Discussion: How will iteration over build steps work?
Open, WishlistPublic

Description

So there was some discussion about how in Harbormaster you'd be able to configure build steps to run across multiple sets of data (I'm trying to avoid the term targets here). Basically you could have a single build step called "Build Code", but get it to run over multiple architectures or configurations (like "x86", "x64", "ARM").

I want to get @epriestley's thoughts on how this will be represented in the UI and how this behavior will be structured in the context of existing build steps. I think it's probably useful to be able to designate a set of build steps to be run over a list of configurations, but I'm not sure how this will behave or interact with dependencies, nor how it will be structured internally.

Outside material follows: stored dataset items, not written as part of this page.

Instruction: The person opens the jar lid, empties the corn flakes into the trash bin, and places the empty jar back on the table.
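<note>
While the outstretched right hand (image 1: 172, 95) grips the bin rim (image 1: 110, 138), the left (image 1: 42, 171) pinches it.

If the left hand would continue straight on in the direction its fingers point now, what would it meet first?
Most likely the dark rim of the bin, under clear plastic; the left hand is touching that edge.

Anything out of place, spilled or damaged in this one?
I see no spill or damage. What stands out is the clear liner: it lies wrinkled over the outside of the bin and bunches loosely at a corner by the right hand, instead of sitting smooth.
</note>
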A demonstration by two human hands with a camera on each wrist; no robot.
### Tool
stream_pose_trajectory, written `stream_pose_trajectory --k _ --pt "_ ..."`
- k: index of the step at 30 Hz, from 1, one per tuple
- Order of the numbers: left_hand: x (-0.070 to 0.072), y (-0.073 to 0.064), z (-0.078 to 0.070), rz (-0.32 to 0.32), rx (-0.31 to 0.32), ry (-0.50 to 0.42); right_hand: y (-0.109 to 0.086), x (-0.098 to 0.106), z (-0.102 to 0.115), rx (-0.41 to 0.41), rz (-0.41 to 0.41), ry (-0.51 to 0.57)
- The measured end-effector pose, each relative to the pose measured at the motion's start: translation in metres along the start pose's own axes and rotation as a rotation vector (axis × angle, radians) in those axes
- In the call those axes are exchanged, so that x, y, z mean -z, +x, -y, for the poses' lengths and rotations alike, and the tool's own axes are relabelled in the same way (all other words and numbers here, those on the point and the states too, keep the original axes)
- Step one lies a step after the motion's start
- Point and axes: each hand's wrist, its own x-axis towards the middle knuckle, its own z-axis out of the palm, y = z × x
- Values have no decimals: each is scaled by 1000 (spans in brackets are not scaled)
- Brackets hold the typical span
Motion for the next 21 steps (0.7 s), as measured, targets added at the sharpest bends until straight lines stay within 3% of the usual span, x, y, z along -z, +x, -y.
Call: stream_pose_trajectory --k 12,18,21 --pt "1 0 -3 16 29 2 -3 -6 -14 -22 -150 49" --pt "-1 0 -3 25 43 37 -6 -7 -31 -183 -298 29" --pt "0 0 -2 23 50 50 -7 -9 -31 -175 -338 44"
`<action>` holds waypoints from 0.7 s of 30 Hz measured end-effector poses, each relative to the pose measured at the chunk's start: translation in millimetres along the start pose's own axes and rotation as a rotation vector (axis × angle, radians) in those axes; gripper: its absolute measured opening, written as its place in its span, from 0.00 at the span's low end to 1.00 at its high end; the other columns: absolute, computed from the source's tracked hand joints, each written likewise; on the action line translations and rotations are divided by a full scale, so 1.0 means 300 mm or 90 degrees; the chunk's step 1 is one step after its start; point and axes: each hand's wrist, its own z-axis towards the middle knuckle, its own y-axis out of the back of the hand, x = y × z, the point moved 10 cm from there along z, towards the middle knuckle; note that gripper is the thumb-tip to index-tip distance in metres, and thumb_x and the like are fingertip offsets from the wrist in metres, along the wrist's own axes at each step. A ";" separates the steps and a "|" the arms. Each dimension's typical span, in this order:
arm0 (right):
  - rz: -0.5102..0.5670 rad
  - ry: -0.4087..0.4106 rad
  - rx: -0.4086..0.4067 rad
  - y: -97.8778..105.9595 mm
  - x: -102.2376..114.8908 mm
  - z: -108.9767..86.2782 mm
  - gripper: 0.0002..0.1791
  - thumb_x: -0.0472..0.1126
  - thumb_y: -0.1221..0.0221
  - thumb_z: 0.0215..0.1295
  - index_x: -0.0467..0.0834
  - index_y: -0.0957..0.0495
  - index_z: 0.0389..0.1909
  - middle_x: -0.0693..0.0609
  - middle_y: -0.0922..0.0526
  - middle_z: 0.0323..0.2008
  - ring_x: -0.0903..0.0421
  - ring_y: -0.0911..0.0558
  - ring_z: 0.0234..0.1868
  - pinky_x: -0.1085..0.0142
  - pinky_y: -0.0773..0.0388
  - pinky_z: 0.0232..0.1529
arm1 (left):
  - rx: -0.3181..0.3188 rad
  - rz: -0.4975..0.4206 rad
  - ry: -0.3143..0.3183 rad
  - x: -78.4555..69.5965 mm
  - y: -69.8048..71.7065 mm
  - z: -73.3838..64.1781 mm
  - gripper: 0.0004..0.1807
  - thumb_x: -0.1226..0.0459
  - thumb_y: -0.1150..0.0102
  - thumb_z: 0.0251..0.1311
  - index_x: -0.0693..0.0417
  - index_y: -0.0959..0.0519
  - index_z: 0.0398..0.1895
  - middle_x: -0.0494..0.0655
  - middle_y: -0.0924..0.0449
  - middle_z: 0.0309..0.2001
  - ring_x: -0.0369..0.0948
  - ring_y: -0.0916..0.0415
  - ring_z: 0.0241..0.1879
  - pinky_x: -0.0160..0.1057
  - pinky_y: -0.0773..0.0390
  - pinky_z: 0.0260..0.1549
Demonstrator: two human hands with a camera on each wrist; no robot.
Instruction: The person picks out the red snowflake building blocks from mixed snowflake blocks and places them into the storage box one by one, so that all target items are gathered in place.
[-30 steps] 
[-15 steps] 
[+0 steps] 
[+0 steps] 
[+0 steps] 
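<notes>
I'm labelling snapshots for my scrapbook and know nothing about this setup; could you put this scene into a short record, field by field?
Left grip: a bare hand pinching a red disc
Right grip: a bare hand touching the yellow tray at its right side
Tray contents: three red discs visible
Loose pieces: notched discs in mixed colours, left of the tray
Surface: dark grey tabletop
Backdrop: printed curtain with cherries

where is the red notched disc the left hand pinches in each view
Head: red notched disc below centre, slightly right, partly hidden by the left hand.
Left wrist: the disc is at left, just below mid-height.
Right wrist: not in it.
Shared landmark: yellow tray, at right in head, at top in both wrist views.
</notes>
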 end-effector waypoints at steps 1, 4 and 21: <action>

hach-que created this task.Aug 6 2014, 4:06 AM
hach-que updated the task description. (Show Details)
hach-que raised the priority of this task from to Needs Triage.
hach-que added a project: Harbormaster.
hach-que added subscribers: hach-que, epriestley.

Here's a rough sketchy on my idea here, which is pretty nonfinal:

  • Steps split the graph by emitting more than one target.
  • Each target emits instances of the step's artifacts.
  • When a step emits more than one target, execution continues for each target independently.
    • For example, if you have steps "A" and "B", and "B" uses an artifact emitted by "A", and "A" splits 3 ways, you'll get 3 copies of "B", even if it's a totally mundane step like "sleep".
    • If there's another similar "C" afterward and "B" also splits three ways, you'd get 9 copies of "C".
    • These copies have different instances of input artifacts, so they're not identical. E.g., one sees $A.artifact.value as "x86", one sees it as "x64", one sees it as "ARM", etc.
  • The major execution change is HarbormasterBuildEngine::updateBuildSteps() becoming more target-oriented and slightly less step-oriented (basically, dealing with the possibility that a step may have more than one target).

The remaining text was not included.